Future mortality: integrating smoking, alcohol and obesity (VIDI)

Information concerning future life expectancy is crucial for public policy, social security, pension and insurance schemes, and healthcare planning. However, estimates of future mortality often prove inaccurate, as conventional extrapolative mortality projection methods cannot capture (i) the impact of lifestyle ‘epidemics’, different over time between men and women, and across generations and countries; and (ii) the delay in ageing: the 90-year-olds of today roughly resemble the 80-year-olds of the past.

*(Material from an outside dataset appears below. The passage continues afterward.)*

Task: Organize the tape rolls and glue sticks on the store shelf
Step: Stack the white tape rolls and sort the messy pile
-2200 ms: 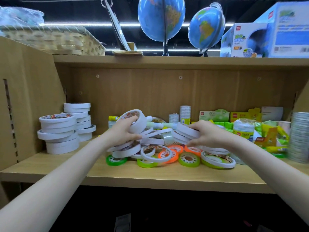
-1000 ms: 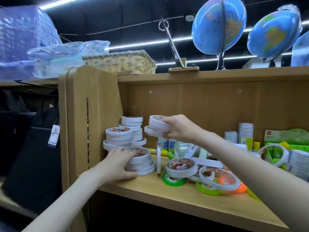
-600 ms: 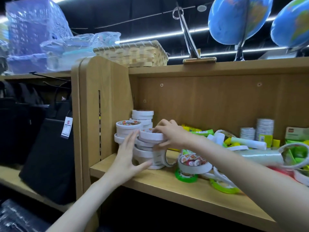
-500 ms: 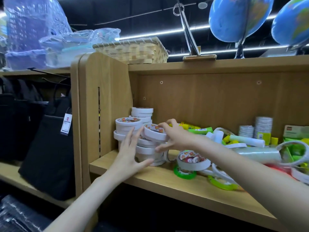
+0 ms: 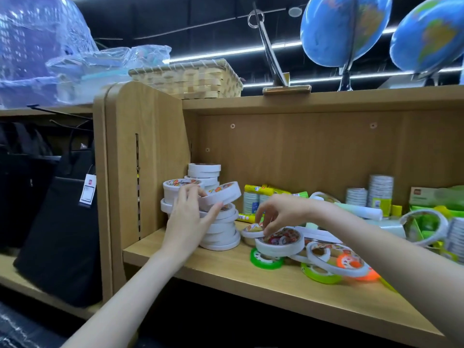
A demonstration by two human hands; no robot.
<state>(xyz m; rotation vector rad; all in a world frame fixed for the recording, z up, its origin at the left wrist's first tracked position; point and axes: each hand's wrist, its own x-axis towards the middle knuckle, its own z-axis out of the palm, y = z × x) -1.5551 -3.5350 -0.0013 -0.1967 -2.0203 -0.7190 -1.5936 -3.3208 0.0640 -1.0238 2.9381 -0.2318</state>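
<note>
White tape rolls stand in stacks at the shelf's left end: a back stack, a left stack and a front stack. The front stack's top roll lies tilted. My left hand rests against this stack, fingertips and thumb touching the tilted roll. My right hand curls down over the loose pile and pinches a small white roll. Beside it lie a white roll with a colourful core, a green roll and an orange roll. Yellow and green glue sticks lie behind.
The wooden shelf board ends at a side panel on the left. A black bag with a tag stands beyond it. Small tape towers and green packs sit at the right. A wicker basket and globes stand on top.
My right hand set its rolls on the front stack, let go and dropped right to the loose pile. My left hand stayed at the stack, whose top roll now sits tilted.
</note>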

Key to mortality forecasting is distinguishing between:

  1. the general gradual long-term mortality decline, mainly due to socio-economic factors and associated medical improvements, and accompanied by a delay in ageing expressed as a shift in the age-at-death distribution towards older ages
  2. The smoking, alcohol, and obesity ‘epidemics’ which cause deviations from and variations in the general mortality decline, and greatly affect premature mortality and the shape of the age-at-death distribution.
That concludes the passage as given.